Etes-vous une image un peu floue, un peu piquée, celle que renvoie un miroir trop usé d’avoir été tant regardé ? Un peu piquée de cette douce folie qui anime tout être en recherche, en questionnement, en création peut-être ? Un peu piquée au vif par des gens, des propos qui vous ont blessée, écorchée ?

Qui êtes-vous au fond de vous, le savez-vous, croyez-vous le savoir ?

Avez-vous une « identité », cette si belle identité que l’on revendique haut et fort comme gage d’individualité, d’unicité ?

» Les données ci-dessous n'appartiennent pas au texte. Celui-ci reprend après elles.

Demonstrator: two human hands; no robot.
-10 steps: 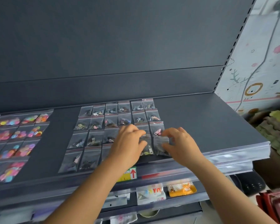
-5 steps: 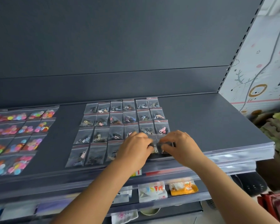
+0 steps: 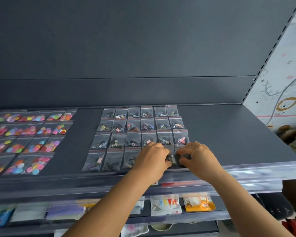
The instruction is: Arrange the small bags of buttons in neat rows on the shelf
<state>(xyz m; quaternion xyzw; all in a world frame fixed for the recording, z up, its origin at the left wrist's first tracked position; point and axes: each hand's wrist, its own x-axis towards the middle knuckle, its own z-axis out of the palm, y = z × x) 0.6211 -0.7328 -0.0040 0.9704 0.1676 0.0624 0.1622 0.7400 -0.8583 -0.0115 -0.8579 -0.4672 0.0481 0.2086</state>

Etes-vous quelqu’un, quelque chose, ou simplement un souffle, une âme qui se perd, trop tenue pour prendre forme, trop lointaine pour exister ?

Voyez-vous en ces mots un reflet de vous-même, y voyez-vous un scalpel, une pince, un extracteur de pensée ?

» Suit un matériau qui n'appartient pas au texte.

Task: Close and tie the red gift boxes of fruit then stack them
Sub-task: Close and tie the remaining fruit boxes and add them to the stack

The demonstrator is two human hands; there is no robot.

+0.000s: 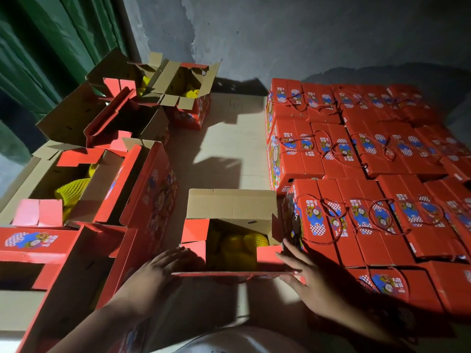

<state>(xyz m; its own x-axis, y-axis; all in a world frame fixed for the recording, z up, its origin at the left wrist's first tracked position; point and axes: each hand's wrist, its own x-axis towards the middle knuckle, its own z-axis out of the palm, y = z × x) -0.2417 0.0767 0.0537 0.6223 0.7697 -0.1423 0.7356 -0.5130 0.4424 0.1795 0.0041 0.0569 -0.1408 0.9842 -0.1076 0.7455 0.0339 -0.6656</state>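
Both hands lie with fingers straight: left hand [163,263] and right hand [305,273] press the open box [229,240], just beside the tied stack's [356,220] near corner. Fruit [237,245] probably makes it heavy; the thin card flaps bend, so lift from underneath.

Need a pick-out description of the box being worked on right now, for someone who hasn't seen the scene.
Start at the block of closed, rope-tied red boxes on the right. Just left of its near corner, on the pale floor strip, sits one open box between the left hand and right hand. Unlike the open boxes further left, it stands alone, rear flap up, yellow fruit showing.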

Au-delà de ce sentiment de partage que vous éprouvez en lisant, n’est-ce pas le désir de connaissance qui nous motive ? L’envie de connaitre, de se connaitre, peu importe que l’on prenne du plaisir, que l’on en donne, que l’on souffre, on a besoin de savoir… Croyez-vous que le savoir soit en ces lignes, croyez-vous que le savoir soit dans les mots ?

Les mots sont de vils lutins qui se jouent de nous, ils gambadent dans notre esprit, se poursuivent, se bousculent, viennent et repartent, mais ils sont vides de sens, oui, ils se jouent de nous.

Le savoir n’est pas ici, ni ailleurs, il est au plus profond de vous, laissez-le s’échapper, donner lui la vie, enfantez-le, vivez plutôt que de rêver.